Work instruction –
Below is a listing. Gather each line of it that contains "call".

Information supplied –
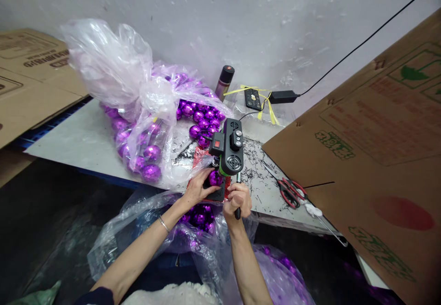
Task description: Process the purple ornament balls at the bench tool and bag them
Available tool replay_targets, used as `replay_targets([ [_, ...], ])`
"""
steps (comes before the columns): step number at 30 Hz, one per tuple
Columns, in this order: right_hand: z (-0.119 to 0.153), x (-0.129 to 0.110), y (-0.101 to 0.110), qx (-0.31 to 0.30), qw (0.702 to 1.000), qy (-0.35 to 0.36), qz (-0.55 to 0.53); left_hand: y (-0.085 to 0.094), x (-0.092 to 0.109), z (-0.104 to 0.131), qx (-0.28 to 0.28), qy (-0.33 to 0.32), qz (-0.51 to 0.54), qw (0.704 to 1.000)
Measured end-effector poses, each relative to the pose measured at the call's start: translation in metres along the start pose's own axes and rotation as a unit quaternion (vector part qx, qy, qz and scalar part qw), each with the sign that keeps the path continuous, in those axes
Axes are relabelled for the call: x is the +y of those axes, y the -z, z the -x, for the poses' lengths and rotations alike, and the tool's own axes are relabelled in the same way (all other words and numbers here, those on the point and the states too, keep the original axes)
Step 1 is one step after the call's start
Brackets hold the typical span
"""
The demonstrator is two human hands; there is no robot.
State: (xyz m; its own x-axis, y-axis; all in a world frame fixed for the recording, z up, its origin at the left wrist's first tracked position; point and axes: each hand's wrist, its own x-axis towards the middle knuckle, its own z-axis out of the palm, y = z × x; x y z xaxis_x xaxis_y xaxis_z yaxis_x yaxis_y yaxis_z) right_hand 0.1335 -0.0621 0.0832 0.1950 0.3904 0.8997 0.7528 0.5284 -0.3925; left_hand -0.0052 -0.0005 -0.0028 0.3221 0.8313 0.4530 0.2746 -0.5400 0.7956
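Note:
A black bench press tool with round grilles, knobs and a red switch stands near the table's front edge. Under its head, a shiny purple faceted ball rests on the black base. My left hand grips that ball from the left, thumb and fingers on either side of it. My right hand is wrapped round the black-handled lever at the tool's right side. In front of me, an open clear plastic bag holds more purple balls.
A tied clear bag of purple balls covers the table's left part. Behind stand a dark spray can and a power adapter. Red-handled scissors lie at right, beside a large cardboard box. Black scraps litter the tabletop.

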Motion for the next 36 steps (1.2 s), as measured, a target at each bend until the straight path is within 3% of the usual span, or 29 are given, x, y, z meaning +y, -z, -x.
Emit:
replay_targets([
  [7,0.002,0.005,-0.003,0.005,1.000,0.012,-0.018,0.000,0.000,-0.001,0.000,0.003,0.000,1.000],
  [13,-0.001,0.006,-0.005,-0.007,0.998,0.062,-0.026,-0.003,-0.003,-0.001,0.007,-0.010,0.001,1.000],
  [16,-0.019,-0.008,0.001,-0.003,1.000,0.013,-0.022,-0.003,-0.004,-0.003,0.006,-0.015,0.000,1.000],
  [19,-0.048,-0.028,0.010,-0.021,0.996,-0.082,-0.027,-0.002,-0.003,-0.003,-0.005,-0.016,-0.002,1.000],
  [23,-0.069,-0.041,0.016,-0.031,0.988,-0.139,-0.061,0.005,0.010,0.021,-0.018,-0.026,-0.033,0.999],
  [26,-0.062,-0.038,0.016,-0.037,0.991,-0.119,-0.047,0.019,0.028,0.048,-0.037,-0.054,-0.058,0.996],
  [28,-0.052,-0.034,0.016,-0.043,0.993,-0.103,-0.039,0.032,0.037,0.051,-0.021,-0.055,-0.071,0.996],
  [30,-0.045,-0.031,0.016,-0.043,0.994,-0.090,-0.039,0.046,0.038,0.034,0.024,-0.041,-0.086,0.995],
  [33,-0.043,-0.029,0.014,-0.034,0.996,-0.077,-0.044,0.064,0.026,-0.029,0.084,-0.017,-0.124,0.989],
  [36,-0.045,-0.030,0.013,-0.028,0.997,-0.068,-0.040,0.070,0.009,-0.101,0.037,0.080,-0.187,0.978],
])
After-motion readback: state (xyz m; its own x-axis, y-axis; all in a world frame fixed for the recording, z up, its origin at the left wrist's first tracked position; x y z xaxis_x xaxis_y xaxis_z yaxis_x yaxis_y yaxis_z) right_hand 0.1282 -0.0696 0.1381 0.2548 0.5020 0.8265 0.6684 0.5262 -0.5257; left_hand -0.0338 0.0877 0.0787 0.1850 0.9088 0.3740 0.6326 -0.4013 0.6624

Response –
Measured end-effector poses, each relative to the pose measured at the call's start: translation in metres along the start pose's own axes and rotation as a unit quaternion (vector part qx, qy, qz and scalar part qw), each with the sign that keeps the path continuous, in those axes
Axes are relabelled for the call: x is the +y of those axes, y the -z, z the -x, for the poses' lengths and rotations alike, and the tool's own axes are relabelled in the same way (all other words and numbers here, those on the point and the states too, keep the original axes)
Step 1 is one step after the call's start

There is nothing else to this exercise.